- _Data extract_:
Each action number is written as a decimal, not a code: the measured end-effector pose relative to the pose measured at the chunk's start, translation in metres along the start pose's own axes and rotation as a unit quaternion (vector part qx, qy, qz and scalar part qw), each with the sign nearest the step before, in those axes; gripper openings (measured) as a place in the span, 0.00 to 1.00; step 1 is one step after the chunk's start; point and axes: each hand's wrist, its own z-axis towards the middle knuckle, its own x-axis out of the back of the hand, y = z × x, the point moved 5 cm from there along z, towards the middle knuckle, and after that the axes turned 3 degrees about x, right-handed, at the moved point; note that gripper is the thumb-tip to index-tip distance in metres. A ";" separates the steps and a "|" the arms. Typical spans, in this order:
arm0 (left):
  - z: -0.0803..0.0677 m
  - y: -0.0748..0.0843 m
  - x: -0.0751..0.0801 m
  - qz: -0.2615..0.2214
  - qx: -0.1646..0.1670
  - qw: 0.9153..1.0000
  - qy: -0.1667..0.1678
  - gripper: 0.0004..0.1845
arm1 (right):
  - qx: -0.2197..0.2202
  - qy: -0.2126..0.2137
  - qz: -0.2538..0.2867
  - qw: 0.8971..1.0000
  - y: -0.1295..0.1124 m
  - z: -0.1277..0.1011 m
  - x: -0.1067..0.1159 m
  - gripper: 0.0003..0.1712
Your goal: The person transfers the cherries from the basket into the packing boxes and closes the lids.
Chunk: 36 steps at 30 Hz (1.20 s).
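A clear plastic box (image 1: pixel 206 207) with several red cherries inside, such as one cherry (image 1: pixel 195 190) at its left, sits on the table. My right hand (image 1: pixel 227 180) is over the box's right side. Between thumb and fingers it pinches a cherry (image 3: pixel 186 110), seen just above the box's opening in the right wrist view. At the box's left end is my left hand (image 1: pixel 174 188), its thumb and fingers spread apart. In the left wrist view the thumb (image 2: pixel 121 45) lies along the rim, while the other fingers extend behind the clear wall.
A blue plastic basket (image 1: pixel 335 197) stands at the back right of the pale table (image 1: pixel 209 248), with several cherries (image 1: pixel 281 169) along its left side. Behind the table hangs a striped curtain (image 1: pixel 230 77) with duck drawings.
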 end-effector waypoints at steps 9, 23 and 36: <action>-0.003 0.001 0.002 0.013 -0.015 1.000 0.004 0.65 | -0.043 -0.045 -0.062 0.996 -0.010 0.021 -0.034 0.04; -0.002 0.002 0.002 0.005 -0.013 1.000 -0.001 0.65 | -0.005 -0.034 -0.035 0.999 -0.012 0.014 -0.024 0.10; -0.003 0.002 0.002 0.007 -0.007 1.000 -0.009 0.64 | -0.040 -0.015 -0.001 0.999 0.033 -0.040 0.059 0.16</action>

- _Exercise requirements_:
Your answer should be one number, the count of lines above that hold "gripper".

- _Result of the task_:
3